То­гда же, на приеме у Чернышева, капитан Куянцев узнал и судьбу своего от­ца. Случайно узнал. Чернышев затребовал к се­бе дело Куянцева–старшего. И когда Павел Па­влович вошел в кабинет первого секретаря крайкома, это дело было раскрыто на той странице. И хоть лежали бумаги по отношению в Павлу Пав­ловичу “вверх ногами”, он все-таки сумел прочитать: “…Куянцев расстрелян в 1938 году…”

Память нужна. И она есть. Остается в его картинах, в фотографиях, которые по художественному исполнению мало чем отличаются от картин. Впрочем, есть у него одна картина, висит на стене рядом с репродукцией “Мадон­ны”. Эта акварель вся выполнена синим…

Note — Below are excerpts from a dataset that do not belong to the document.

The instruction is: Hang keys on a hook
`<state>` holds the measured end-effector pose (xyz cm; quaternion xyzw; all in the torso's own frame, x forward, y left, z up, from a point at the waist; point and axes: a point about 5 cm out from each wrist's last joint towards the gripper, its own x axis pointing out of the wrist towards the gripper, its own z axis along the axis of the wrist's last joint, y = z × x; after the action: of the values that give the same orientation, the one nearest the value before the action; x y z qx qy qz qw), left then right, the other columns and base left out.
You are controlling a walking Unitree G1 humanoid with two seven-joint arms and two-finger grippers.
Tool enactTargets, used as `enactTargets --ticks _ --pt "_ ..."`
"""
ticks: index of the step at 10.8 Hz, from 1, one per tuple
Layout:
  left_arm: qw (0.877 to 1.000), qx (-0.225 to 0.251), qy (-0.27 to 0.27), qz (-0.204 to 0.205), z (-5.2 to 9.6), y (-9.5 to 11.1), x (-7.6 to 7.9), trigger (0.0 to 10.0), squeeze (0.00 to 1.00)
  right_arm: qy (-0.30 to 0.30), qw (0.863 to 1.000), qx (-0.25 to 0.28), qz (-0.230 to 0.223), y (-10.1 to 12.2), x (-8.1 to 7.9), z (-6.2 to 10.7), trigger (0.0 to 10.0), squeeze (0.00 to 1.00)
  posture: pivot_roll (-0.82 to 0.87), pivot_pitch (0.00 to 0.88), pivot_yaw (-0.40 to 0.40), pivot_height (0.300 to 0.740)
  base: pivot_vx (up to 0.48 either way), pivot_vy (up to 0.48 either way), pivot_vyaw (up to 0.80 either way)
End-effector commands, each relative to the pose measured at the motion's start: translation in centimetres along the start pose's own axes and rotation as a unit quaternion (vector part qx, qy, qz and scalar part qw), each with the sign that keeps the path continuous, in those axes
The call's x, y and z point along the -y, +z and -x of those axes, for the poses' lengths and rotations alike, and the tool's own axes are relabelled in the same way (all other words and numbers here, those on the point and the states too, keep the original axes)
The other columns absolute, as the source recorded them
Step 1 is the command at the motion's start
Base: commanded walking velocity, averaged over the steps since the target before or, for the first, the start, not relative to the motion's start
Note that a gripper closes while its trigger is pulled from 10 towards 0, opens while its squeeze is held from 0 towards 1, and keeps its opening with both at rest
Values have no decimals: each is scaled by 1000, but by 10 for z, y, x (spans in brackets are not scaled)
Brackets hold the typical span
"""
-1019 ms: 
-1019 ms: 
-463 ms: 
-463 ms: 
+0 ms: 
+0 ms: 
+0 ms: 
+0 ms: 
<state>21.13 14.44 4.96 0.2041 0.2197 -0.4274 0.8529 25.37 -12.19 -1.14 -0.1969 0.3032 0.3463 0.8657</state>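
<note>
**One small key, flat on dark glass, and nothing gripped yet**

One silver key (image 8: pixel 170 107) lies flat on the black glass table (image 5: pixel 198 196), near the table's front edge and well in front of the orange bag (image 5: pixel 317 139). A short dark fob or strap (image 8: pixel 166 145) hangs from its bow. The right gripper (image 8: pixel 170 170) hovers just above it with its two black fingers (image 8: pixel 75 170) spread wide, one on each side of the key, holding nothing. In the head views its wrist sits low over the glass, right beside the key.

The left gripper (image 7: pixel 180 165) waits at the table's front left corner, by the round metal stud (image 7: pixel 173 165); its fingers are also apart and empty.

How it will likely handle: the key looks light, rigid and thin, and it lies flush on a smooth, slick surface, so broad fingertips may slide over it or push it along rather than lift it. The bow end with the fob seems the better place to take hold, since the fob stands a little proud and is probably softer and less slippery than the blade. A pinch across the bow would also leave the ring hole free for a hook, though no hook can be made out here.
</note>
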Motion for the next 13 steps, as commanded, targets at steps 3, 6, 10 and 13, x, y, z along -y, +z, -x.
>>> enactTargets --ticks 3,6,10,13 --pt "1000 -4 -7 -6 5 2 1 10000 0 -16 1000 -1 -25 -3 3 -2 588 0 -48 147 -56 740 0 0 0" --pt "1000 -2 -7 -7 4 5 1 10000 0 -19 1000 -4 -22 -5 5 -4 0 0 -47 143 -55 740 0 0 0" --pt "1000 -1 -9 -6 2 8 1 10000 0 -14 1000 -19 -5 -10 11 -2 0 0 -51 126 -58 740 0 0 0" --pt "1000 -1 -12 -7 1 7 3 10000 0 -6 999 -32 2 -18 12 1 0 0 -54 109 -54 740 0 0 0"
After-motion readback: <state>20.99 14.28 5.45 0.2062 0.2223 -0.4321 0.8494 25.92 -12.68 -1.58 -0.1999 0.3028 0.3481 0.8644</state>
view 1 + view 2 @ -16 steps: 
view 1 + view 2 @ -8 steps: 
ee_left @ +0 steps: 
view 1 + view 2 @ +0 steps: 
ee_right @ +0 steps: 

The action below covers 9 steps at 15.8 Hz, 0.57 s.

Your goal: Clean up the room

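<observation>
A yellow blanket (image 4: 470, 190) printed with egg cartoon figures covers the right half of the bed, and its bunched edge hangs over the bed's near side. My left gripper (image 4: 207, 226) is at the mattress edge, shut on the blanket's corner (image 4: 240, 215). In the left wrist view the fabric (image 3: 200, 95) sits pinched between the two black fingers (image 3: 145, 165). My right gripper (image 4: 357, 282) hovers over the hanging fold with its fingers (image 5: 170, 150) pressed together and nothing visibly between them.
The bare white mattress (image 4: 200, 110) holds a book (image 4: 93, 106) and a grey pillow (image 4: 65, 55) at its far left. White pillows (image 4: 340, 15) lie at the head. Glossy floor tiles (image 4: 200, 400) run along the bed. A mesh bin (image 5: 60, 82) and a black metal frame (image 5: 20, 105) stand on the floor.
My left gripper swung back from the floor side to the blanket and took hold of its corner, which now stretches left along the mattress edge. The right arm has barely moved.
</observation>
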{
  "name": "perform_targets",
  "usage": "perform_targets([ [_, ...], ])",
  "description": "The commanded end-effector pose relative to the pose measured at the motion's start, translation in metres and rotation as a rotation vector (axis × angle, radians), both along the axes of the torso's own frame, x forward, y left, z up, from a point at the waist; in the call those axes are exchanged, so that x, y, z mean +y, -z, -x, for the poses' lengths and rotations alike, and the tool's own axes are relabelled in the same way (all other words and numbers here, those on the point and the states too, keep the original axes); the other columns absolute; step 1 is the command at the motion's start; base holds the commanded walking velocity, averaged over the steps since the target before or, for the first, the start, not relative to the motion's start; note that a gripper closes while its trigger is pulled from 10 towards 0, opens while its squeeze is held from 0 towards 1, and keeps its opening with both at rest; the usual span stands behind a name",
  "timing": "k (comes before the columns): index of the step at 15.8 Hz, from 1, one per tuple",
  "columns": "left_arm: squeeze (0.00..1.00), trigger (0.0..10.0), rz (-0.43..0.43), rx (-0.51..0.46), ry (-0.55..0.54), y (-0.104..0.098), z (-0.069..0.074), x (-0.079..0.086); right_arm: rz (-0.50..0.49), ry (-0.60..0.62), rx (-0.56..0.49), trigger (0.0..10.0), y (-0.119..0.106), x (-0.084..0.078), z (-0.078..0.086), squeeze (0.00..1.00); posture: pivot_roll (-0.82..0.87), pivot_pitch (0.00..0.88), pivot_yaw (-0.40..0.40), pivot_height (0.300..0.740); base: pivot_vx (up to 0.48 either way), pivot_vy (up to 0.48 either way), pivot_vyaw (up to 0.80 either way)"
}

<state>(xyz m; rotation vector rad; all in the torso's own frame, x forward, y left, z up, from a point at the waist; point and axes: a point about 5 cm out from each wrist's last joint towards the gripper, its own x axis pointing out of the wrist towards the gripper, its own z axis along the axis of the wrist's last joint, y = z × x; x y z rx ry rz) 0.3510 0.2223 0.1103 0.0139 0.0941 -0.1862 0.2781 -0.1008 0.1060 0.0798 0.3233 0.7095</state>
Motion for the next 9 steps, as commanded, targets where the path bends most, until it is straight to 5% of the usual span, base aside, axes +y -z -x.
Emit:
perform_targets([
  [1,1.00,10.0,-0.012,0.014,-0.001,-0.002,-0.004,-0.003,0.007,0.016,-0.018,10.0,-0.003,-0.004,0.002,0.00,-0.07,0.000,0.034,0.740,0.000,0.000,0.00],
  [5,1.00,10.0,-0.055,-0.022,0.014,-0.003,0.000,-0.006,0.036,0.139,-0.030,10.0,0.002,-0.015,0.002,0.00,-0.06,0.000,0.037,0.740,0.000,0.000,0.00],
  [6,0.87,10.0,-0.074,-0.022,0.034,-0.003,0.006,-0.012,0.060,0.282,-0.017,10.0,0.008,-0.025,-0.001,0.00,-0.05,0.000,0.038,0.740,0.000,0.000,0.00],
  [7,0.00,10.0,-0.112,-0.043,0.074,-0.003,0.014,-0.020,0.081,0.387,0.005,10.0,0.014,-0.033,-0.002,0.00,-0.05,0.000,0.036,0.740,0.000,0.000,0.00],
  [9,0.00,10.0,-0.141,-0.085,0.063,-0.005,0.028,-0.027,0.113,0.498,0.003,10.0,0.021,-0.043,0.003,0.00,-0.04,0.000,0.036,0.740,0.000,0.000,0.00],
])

Шестнадцать лет назад Куянцева снова вы­звали в крайком. Только уже не светлой памяти В.Е. Чернышев, а его преемник,               В.П. Ломакин вызвал к себе:

— Павел Павлович, вам уже шестьдесят лет. Более десяти из них вы живете с женщиной, не регистрируясь официаль­но. Партия не может допустить такого морально­го разложения. Поэтому – оформляйте пенсию, сдавайте судно.

Но море осталось с капитаном. И часто снит­ся ему. Особенно один сон навязчив: причал, возле которого раскачивает­ся ветром черный пароход. Нет у парохода ни труб, ни надстроек. Только силуэт. Черный. Тра­урный.

И одна явь. Каждое ле­то Куянцев уходит в соп­ки и рисует заброшенные капо­ниры Владивостокской крепости. Рисует высокие серые бетонные башни, вживленные в скалы. Они стоят, неприступные (не пришлось этим башням видеть сражений), в буйстве цветов и трав…

Валентин Гонивовк

1990

 Александр Городницкий

 Художник Куянцев

 В убогом быту коммунальной квартиры,

В своей однокомнатной секции–клетке

Художник Куянцев рисует картины;

Они на стенах, точно птицы на ветке.

Художник Куянцев – он был капитаном,

И море его – постоянная тема.

Две вещи он может писать постоянно –

Простор океана и женское тело.

Лицо его сухо, рассказы бесстрастны:

Тонул, подрывался, сидел под арестом.

Он твердо усвоил различие в красках,

Меж нордом и зюйдом, меж остом и вестом.

Упрятаны в папки его акварели,

Полны необъятного солнца и ветра.

И я прикрываю глаза – неужели

Бывает вода столь различного цвета?

Но в праздничность красок вплетается горе,

Поскольку представить художнику трудно

Цветущие склоны без формы и море

Без хищной окраски военного судна.

И снова этюдник берет он, тоскуя,

И смотрит задумчиво или сердито

В окно на дома и полоску морскую,

Откуда однажды пришла Афродита.

1970

Сочинено Городницким в несколько минут, когда он был у меня на Корнилова с капитаном Радынским.